Questo è un punto debole della decisione. Il Qe è durato già cinque anni e in questi cinque anni la Bundesbank, il governo federale e il parlamento non hanno fatto niente. Peggio: durante l’udienza del 3 giugno 2019 hanno detto davanti ai giudici tedeschi che tutto era a posto. Oggi invece la Corte ha detto di no, perché quel programma era incompatibile con la nostra Legge fondamentale.
La Bce ribadirà la sua indipendenza.
È prevedibile. La Corte costituzionale tedesca esige qualcosa di difficile da applicare.
Che cosa succederà dopo i tre mesi di tempo dati alla Bce per giustificare il suo operato?
O la Merkel trova una soluzione che salva la faccia a tutti, o la Bundesbank dovrà ritirarsi dal Pspp e dunque dal Pepp. In tal caso comincerà l’agonia dell’eurozona.
Ma in che cosa l’operato della Bce ha violato i diritti dei cittadini tedeschi?
Non c’è una violazione diretta da parte della Bce di un diritto dei cittadini tedeschi, ma una violazione del suo mandato. Questo è un problema giurisprudenziale rilevante, cominciato nel 1992 quando alcuni cittadini tedeschi hanno attaccato il trattato di Maastricht argomentando che con esso la democrazia tedesca avrebbe perduto completamente la sua sostanza trasferendo tanti, troppi poteri a Bruxelles.
Lei cosa pensa?
Noi difendiamo sempre la democrazia, che è il diritto di un popolo di determinare il suo destino. Lasciare questo diritto ad altri poteri mi sembra antidemocratico.

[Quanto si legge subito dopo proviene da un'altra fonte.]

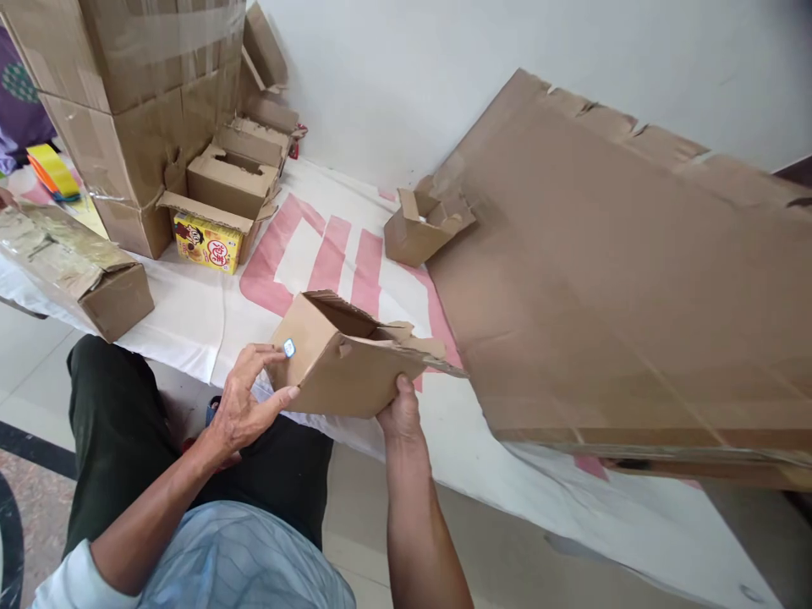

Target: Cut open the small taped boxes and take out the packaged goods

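An open-topped cardboard box (355,376) with torn, ragged upper edges is tilted at the front edge of the table. My right hand (401,410) grips its near side toward the right end, thumb on the outer wall and the other fingers hidden beneath. At the box's left end is my left hand (247,397), fingers spread and thumb apart, its fingertips touching the end panel. A small blue-and-white sticker (289,348) shows on that panel by the fingertips. The inside of the box is mostly hidden.
A large cardboard sheet or carton (622,279) fills the right side. Behind lies a small open box (412,233). Stacked cartons (145,118) rise at back left, beside open boxes (232,182) and a yellow printed pack (208,243). A taped box (117,300) lies left, near tape rolls (54,172).
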`<move>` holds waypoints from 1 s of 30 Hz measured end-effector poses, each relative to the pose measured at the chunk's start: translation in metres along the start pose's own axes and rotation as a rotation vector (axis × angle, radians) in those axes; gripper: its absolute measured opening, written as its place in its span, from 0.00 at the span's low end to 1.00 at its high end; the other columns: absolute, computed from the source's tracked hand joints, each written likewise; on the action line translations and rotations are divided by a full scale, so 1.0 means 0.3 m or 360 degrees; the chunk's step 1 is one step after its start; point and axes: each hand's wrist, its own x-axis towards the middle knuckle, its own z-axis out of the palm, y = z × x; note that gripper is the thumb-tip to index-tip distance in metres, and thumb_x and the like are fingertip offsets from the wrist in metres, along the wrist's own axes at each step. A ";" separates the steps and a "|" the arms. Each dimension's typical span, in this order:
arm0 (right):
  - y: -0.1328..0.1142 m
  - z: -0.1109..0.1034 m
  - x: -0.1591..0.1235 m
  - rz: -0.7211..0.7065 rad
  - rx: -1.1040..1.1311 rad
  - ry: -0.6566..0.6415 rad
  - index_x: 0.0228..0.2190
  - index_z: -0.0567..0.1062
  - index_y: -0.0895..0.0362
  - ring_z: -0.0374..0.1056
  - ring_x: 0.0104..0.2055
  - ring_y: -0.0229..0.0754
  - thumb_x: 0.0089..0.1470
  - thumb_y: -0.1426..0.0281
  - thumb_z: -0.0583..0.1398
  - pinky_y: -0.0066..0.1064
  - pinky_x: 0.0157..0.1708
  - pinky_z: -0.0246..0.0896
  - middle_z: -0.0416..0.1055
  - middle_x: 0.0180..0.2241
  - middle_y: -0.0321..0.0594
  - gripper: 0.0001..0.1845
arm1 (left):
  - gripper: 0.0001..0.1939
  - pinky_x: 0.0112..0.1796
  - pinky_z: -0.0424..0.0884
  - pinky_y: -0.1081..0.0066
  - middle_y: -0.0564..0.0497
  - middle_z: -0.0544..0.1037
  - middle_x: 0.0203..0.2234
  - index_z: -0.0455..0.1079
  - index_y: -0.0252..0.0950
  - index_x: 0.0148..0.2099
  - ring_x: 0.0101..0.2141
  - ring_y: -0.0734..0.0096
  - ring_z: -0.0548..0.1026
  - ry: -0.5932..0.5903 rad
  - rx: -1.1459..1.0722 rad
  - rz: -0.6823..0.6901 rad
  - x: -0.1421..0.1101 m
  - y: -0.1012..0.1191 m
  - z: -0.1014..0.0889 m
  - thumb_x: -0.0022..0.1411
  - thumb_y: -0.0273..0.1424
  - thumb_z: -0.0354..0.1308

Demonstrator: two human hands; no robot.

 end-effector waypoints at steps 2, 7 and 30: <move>0.008 0.011 0.005 0.0028 0.0016 0.0021 0.47 0.84 0.48 0.77 0.62 0.62 0.38 0.35 0.75 0.58 0.68 0.70 0.87 0.51 0.43 0.42 | 0.21 0.61 0.80 0.49 0.39 0.82 0.58 0.80 0.40 0.63 0.59 0.49 0.82 0.0065 0.0004 0.0065 -0.007 0.002 0.000 0.74 0.42 0.73; 0.016 0.046 -0.002 0.0049 0.0003 -0.0058 0.48 0.85 0.49 0.76 0.64 0.64 0.37 0.32 0.75 0.59 0.70 0.69 0.87 0.52 0.43 0.44 | 0.25 0.58 0.80 0.53 0.40 0.79 0.57 0.79 0.41 0.70 0.57 0.53 0.80 0.0147 0.0068 0.0037 0.001 -0.010 -0.025 0.78 0.45 0.68; 0.022 0.091 -0.023 0.0093 -0.0033 -0.0152 0.48 0.86 0.48 0.78 0.61 0.63 0.33 0.32 0.76 0.59 0.69 0.71 0.88 0.52 0.43 0.47 | 0.21 0.59 0.79 0.50 0.42 0.82 0.53 0.86 0.47 0.65 0.53 0.54 0.80 0.0156 -0.0040 -0.0168 -0.013 -0.010 -0.082 0.73 0.39 0.75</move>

Lei ha impugnato davanti alla Corte europea anche il Trattato di Lisbona. Perché?
Per lo stesso motivo. Secondo la dottrina costituzionale tedesca, la democrazia tedesca esige e presuppone che le auto-limitazioni del trattato europeo continuino ad essere tali.
C’è anche il danno per il risparmio privato tedesco. Non è il motivo principale?
Non è il motivo fondamentale, anche se il risparmio in Germania come in Italia è molto importante. Quello che importa è il diritto di un popolo di decidere delle sue finanze pubbliche.
Se la Bce non dovesse più poter fare la banca centrale, acquistando titoli e aiutando gli Stati a finanziarsi, che cosa accadrebbe all’Ue?
Sarebbe il momento di mettere la parola fine all’esperimento chiamato Euro. Legga il mio libro More monetary competition.
E la Germania non teme questo scenario? Oppure lei è favorevole ad una diversa moneta europea?
Non abbiamo paura. Noi tedeschi non temiamo nessuno, tranne Dio.